The Time Traveler’s Wife by Audrey Niffenegger (Time Travel / Romance)
Somehow I had an inaccurate impression of what The Time Traveler’s Wife would be about. So a large number of the “romantic” scenes seemed… weird, I guess? (You can “unhide” the spoiler alerts in my Goodreads review if you’d like to know more.) But other aspects of this time travel / magical realism classic are brilliant. The nonlinear structure, Henry’s ability to involuntarily slip back and forth through time, the consequences of that ability that impact Henry and his loved ones, a cast of layered and realistic characters, the questions that Niffenegger raises about love, fate versus choice, and time’s impact on relationships… It’s an intricate, thought-provoking story with a premise that’s more haunting that it seems, especially once you read the last 50 pages.
Trail of Lightning by Rebecca Roanhorse (Urban Fantasy)
I remember researching Indigenous American peoples in school and developing an admiration for their ways of life (and sympathy for the atrocities they endured at the hands of white people). So I was thrilled to hear about Rebecca Roanhorse’s Trail of Lightning (Roanhorse is a member of Ohkay Owingeh and a Navajo in-law), and now I’ll sing from the rooftops for it. This book is set in the Navajo reservation, or Dinétah, after climate change results in a mostly flooded America and follows monster-hunter Maggie Hoskie as she attempts to find a missing girl – and discovers a monster that is more terrifying than anything she’s ever seen. It’s gritty, action-packed, and full of the biting humor and horrific creatures you’d expect from urban fantasy. But thanks to its flawed kick-butt protagonist, the deep delving into Navajo culture and lore, and moments of raw vulnerability, it’s a truly compelling read.
The Tropic of Serpents by Marie Brennan (Fantasy)
I need to stop borrowing books from my friends – because I usually want my own copy afterwards! (*lol*) That was the case with The Tropic of Serpents, the second installment of Marie Brennan’s fictional memoirs about dragon naturalist Lady Isabella Trent. This book sees Isabella and two of her colleagues off on an expedition to the tropical, Africa-inspired continent of Eriga to study – what else? – more dragons. And like in A Natural History of Dragons, she manages to get herself embroiled in trouble along the way. 😉 There’s so much to enjoy in this book, but Isabella herself continues to be the biggest draw for me. She may be a scholar at heart, but her courage for science’s sake, complicated relationship with motherhood, and empathy for the people of Eriga make her incredibly believable and endearing.

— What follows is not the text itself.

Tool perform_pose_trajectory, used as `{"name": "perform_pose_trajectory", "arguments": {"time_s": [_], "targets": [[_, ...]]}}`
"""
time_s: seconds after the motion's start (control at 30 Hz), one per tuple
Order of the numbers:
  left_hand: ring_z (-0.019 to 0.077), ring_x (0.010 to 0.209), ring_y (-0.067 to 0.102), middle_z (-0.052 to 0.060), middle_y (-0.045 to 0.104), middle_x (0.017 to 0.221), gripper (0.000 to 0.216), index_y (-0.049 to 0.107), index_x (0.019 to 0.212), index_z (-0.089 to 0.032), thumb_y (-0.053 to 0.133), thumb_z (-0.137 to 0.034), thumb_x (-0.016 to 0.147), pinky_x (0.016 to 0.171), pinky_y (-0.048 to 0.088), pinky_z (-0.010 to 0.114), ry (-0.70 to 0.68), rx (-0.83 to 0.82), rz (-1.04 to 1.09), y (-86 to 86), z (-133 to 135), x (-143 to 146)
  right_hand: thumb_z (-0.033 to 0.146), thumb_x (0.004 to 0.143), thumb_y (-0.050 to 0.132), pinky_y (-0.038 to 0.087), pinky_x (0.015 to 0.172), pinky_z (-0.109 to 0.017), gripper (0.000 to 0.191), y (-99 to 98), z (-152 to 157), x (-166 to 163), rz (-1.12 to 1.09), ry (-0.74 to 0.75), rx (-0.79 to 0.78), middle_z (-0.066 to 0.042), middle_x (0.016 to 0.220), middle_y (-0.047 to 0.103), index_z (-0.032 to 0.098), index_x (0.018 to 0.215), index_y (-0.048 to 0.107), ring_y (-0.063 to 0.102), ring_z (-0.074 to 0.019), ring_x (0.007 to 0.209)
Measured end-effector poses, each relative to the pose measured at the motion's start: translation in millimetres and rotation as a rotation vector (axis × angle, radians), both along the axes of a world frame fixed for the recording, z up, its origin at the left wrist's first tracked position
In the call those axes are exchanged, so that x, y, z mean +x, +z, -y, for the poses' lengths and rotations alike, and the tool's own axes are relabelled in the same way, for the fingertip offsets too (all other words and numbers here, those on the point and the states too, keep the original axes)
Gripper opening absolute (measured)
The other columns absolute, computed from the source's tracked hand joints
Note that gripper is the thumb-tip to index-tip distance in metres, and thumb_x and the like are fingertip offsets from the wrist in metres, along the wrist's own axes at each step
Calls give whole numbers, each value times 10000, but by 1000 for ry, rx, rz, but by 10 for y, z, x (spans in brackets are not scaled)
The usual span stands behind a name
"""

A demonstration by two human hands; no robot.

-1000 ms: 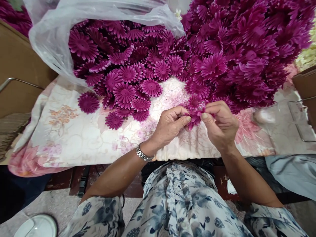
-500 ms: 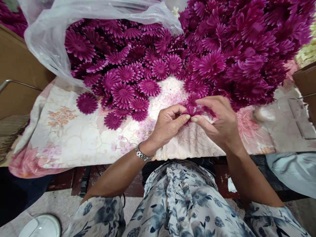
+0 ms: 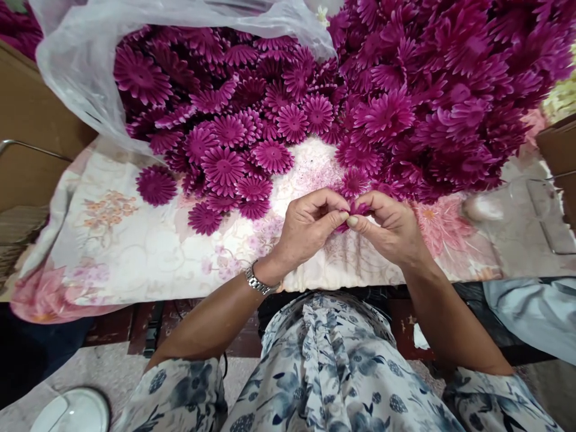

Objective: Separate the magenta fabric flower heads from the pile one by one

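Both hands meet over the near side of the cloth and pinch one small purple artificial flower (image 3: 359, 209), mostly covered by the fingers. My left hand (image 3: 312, 219), with a metal watch on its wrist, closes thumb and index finger on the flower's left side. From the right, my right hand (image 3: 387, 227) grips it the same way, thumb tip beside the left thumb. Just beyond the fingertips lies another purple flower (image 3: 354, 181). Flat daisy-like purple flower pieces (image 3: 224, 168) are heaped to the left, and a taller pile of fluffed purple flowers (image 3: 432, 114) rises on the right.
A clear plastic bag (image 3: 81, 66) lies open around the left heap. Cardboard boxes stand at the left (image 3: 40, 114) and right (image 3: 558, 156) edges. The floral tablecloth (image 3: 148, 258) covers the table. Another person's grey clothing (image 3: 535, 312) shows at the lower right.
My right hand has come down and closed its raised fingers onto the flower, beside the left fingertips. Petals that were spread between the hands are now gathered and mostly hidden.
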State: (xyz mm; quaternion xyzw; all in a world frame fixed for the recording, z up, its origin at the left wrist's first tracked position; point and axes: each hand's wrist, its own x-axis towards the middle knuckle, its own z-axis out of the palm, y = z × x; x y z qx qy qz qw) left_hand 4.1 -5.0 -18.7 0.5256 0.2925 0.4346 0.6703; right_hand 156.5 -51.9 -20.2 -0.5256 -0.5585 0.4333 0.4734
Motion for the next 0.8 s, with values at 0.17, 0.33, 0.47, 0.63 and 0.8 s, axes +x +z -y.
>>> {"name": "perform_pose_trajectory", "arguments": {"time_s": [0.17,0.33,0.47,0.63,0.8], "targets": [[58,610,535,-17,601,694,95,661,778,-165,703,-244,744,570,443,172,-3,18,7,-36,-5,-7,316,839,594,400,630,-249,148,60,21,-13,201,-45,83,22,710,556,178,797,560,508,-94,659],[64,629,554,-13,602,718,155,651,860,-180,661,-317,788,595,470,172,-86,-84,48,-24,-7,-6,319,862,541,387,617,-260,181,95,41,-34,442,-128,213,7,669,551,170,760,552,501,-107,627],[59,563,506,-34,526,630,183,638,829,-180,637,-362,804,552,460,177,-121,-195,73,0,-2,0,285,883,500,376,590,-246,203,91,39,-45,498,-152,266,11,623,538,166,726,545,490,-98,587],[56,565,544,-39,548,636,188,603,771,-165,673,-339,772,546,451,173,-167,-245,106,18,2,14,238,897,463,304,511,-226,240,103,29,-69,572,-216,359,58,533,390,184,664,475,360,-67,487],[59,543,539,-45,565,599,236,575,699,-145,777,-254,642,530,443,181,-174,-253,107,25,-5,34,214,913,413,306,522,-244,298,70,18,-111,659,-239,395,52,529,356,203,616,388,346,-80,499]]}}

What I’m Planning to Read This Fall
Between a few brand-newbies coming out this fall and my TBR pile, here are some of the books I’m planning to read over the next couple months:
- Blanca & Roja by Anna-Marie McLemore
- The Lies of Locke Lamora by Scott Lynch
- Muse of Nightmares by Laini Taylor
- Practical Magic by Alice Hoffman
- Vengeful by V.E. Schwab
What books did you read over the summer? Did you enjoy any enough that they might end up being among your favorites in 2018? What are you hoping to read over the fall?